Townsend's Warblers are long distantance migrants which exhibited a shorter period of acoustic activity than many resident bird species. Photo by Grigory Heaton.
Clapp and coauthors found that their PAM data and analyses did indeed support the three hypotheses. They found that about half of the species in the study had a single peak in acoustic activity over the course of the breeding season, while a little over a third of species had a peak later in the breeding season in addition to the first one. A few remaining species didn't have discernable peaks in their acoustic activity, though this is largely due to an insufficient sample size. The models showed that long-distance migrant species increased their vocalization frequency later in the spring compared to resident species and some short-distant migrant species.

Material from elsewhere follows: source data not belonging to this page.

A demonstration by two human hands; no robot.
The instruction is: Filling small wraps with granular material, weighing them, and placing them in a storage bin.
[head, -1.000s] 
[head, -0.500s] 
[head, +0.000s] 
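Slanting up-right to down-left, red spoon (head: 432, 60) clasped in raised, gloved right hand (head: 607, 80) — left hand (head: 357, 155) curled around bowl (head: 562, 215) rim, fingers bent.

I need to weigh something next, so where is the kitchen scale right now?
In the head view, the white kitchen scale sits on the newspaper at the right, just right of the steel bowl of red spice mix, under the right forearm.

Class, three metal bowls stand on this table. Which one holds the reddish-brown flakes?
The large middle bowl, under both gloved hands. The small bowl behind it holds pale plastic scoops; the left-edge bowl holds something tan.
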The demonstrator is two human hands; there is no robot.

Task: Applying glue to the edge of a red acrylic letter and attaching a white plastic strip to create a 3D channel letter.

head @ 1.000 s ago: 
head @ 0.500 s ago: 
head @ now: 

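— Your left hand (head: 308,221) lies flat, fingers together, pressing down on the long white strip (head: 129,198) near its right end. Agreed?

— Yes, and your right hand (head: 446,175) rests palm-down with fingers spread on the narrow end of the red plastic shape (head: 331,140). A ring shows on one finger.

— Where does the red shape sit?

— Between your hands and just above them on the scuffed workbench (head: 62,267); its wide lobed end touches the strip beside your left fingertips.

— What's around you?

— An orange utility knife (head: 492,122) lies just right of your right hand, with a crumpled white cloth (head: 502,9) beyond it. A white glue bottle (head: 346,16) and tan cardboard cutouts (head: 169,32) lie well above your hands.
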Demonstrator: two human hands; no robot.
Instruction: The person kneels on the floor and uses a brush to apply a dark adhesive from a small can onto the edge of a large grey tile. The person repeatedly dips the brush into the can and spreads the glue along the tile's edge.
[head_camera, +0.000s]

In addition, the period of increased sonic behavior was longest in residents, moderate in short-distance migrants, and shortest in long-distance migrants. Peaks in sonic behavior of a given species occurred 17 days later, on average, at mid-elevations than at low-elevations.

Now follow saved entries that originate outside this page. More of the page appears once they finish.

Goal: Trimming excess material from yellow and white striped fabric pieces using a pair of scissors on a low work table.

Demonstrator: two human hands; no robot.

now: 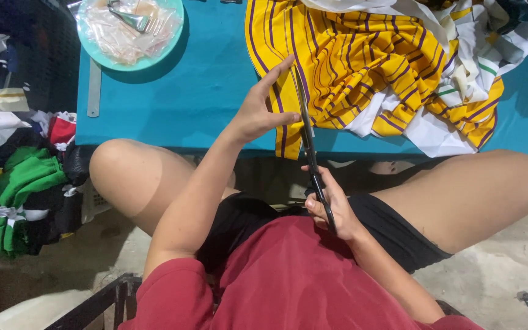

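Scissors (310, 153) in right grip (331, 211); left hand (258, 113) flat on fabric (362, 67); bowl (175, 36) holds plastic bags (126, 33).

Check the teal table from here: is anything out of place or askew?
Mostly orderly. The yellow striped fabric lies bunched, one corner drooping over the table edge by the scissors. The right hand grips them; the left hand presses the cloth.

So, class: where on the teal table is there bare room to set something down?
Bare teal table lies between the plate with the metal ruler and the yellow striped fabric. The right side is crowded with fabric, where the left hand and scissors work.
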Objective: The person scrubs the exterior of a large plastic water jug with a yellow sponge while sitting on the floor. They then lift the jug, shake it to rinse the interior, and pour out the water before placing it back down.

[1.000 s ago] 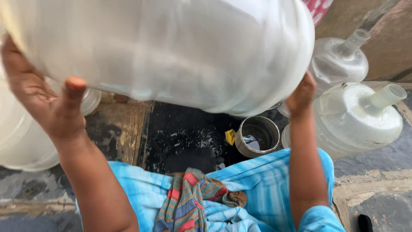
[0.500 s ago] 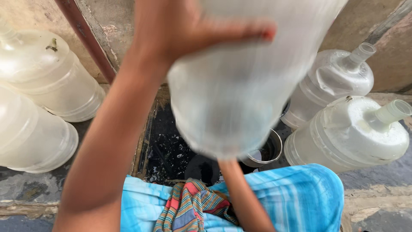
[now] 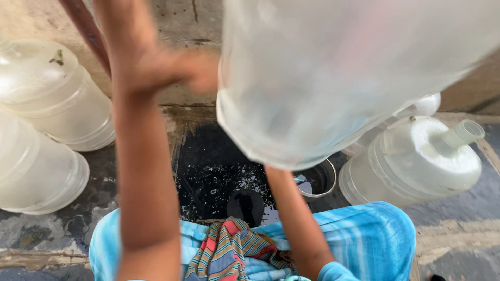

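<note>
Jug (image 3: 333, 78) tilts over the wet drain (image 3: 219, 177) while my blurred left hand (image 3: 172, 70) seemingly presses open-fingered against it; right fingers hidden, I cannot tell.

Soft, even daylight with no hard shadows. The left hand (image 3: 161, 70) is smeared by motion blur, and the big translucent jug (image 3: 338, 78) held close to the lens is out of focus, glowing pale. Jugs on the wet ground (image 3: 208, 171) carry dull highlights and stay fairly sharp
</note>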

The researchers lay out their methods for recording, data processing, and analysis in detail in the paper so that other researchers can use these validated methods to design new PAM studies or use existing PAM datasets to tackle questions in phenology. Clapp discusses some of the questions this study generated, as well as some other questions that might be answered using these methods:
"While we found support for our most basic hypotheses, we also identified several open questions. For instance, we found a second peak in sonic behavior later in the breeding season in many species, but we don’t know for sure what kinds of behaviors are associated with these secondary peaks in sound making. Are they related to second clutches? The formation of mixed flocks in the fall? To answer those questions, we need to use on-the-ground field ecology techniques to connect some of these less-well described periods in birds’ lives with their sonic signatures.

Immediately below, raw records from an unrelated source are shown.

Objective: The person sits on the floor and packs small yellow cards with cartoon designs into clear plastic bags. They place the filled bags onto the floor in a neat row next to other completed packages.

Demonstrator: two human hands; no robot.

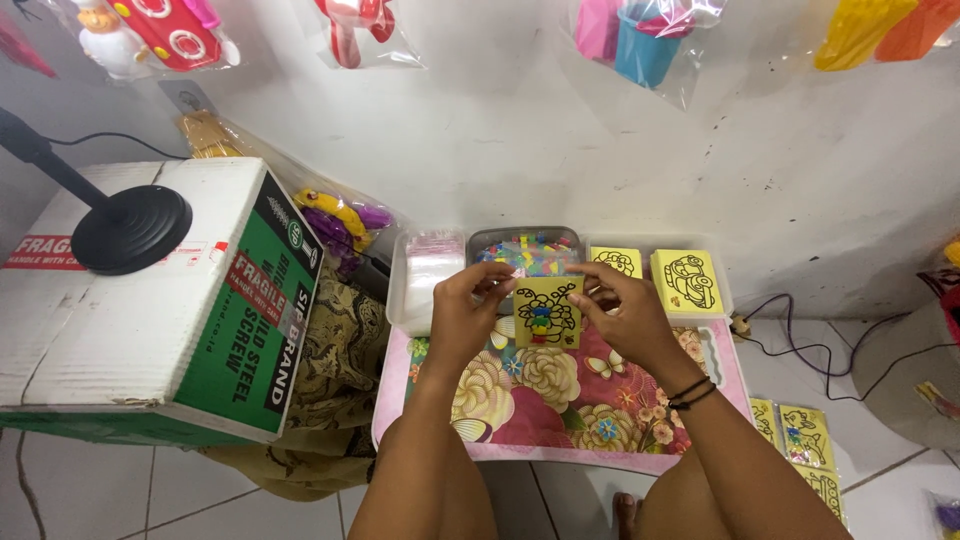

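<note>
My left hand (463,310) and my right hand (620,310) hold one small yellow card (547,312) between them, each pinching a side edge. The card bears a black outline drawing with a few coloured bits stuck in its middle. It hangs just above a low table with a flowered pink top (560,400). Behind it stands a grey tub (525,250) full of small coloured packets.
A white tray (425,275) of clear bags sits at the table's back left, two stacks of yellow cards (687,280) at the back right. A large cardboard box (150,300) bearing a black lamp base (130,228) stands left. More packed cards (805,440) lie on the floor right.
</note>
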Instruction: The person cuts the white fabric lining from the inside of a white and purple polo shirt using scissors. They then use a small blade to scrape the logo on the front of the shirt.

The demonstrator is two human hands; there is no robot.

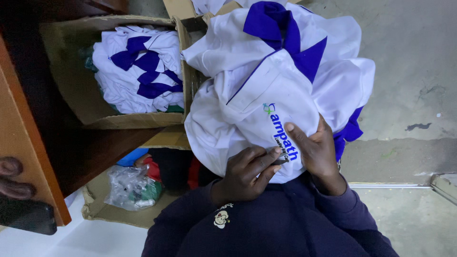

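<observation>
The white shirt (266,90) with its blue collar lies bunched on my lap, its embroidered chest patch facing up. My left hand (245,173) pinches a small dark tool at the stitching — grip closed on it — while my right hand (319,152) presses flat on the cloth, fingers together, clamping nothing. Beside it, a cardboard box (71,81) holds more folded shirts (140,69); a plastic bag (131,188) lies on the floor.
</observation>
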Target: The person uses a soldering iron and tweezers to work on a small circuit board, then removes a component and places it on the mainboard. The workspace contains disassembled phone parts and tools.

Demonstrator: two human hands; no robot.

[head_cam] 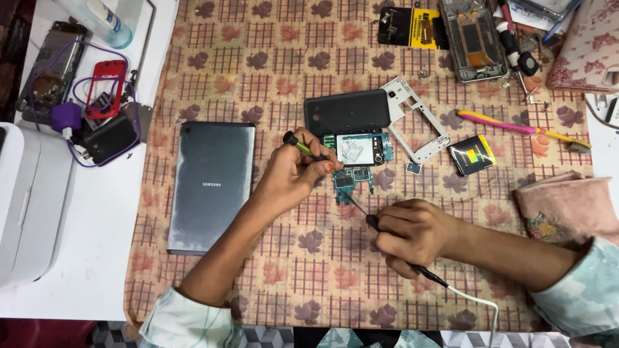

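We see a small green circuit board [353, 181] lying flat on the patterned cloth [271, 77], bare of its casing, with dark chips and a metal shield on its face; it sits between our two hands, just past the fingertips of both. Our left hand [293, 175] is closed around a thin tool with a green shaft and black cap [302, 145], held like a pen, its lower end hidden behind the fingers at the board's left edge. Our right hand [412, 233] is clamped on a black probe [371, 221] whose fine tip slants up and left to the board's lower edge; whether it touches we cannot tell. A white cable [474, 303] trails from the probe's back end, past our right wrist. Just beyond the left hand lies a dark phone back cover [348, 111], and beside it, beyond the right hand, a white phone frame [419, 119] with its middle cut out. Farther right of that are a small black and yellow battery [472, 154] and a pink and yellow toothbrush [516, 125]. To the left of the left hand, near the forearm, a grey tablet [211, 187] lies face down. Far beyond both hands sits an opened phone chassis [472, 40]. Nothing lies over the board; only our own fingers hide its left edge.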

Combined with advances to classifier technology (like the ability to train classifiers that identify different sound types within species), we will be able to move toward a better understanding of birds’ sounds across their entire annual cycle, not only within their breeding period. We also have much to learn about birds with different life histories than those that fall into “males sing and defend territories” paradigm common to North America. This method could be applied to species and areas where female song is more prevalent, across biomes and latitudes, and across species’ breeding ranges. Over time, we hope it is used to track how vocal phenology changes over time, and combined with other measures of phenology, such as seasonal vegetation green-up."

Dr. Mary Clapp doing fieldwork in the Sierra Nevada in California. Photo by Rachel Friesen.
PAM combined with AI classifiers has the potential help scientists answer many questions about bird ecology. It will not, however, replace boots on the ground field ecology. Human observers can gather more information about context, behaviors associated with sounds, and atypical sounds and behaviors that an automated recorder and AI cannot. Still, PAM can greatly expand the scale at which we can monitor bird sounds, its longer recording times increase the ability to detect rare species and, in the case of sensitive species, it can be less intrusive than human observers. Additionally, PAM produces an enduring record of an entire season of acoustic activity, rather than a snapshot in time. Clapp believes methods that rely on technology, like PAM, are best used in combination with methods using human observers in the natural environment.
"Developing our technological literacy to accommodate these data types is worth celebrating, but it need not be an exchange for our ecological literacy. I think IBP marries the two really well. The hours we spend out in the field develop fundamental skills in observation and familiarity with our study systems, not to mention passion for understanding and conserving them. These experiences are the bedrock of ecological thinking- they are what engender good questions and what allow us to design robust studies in the first place."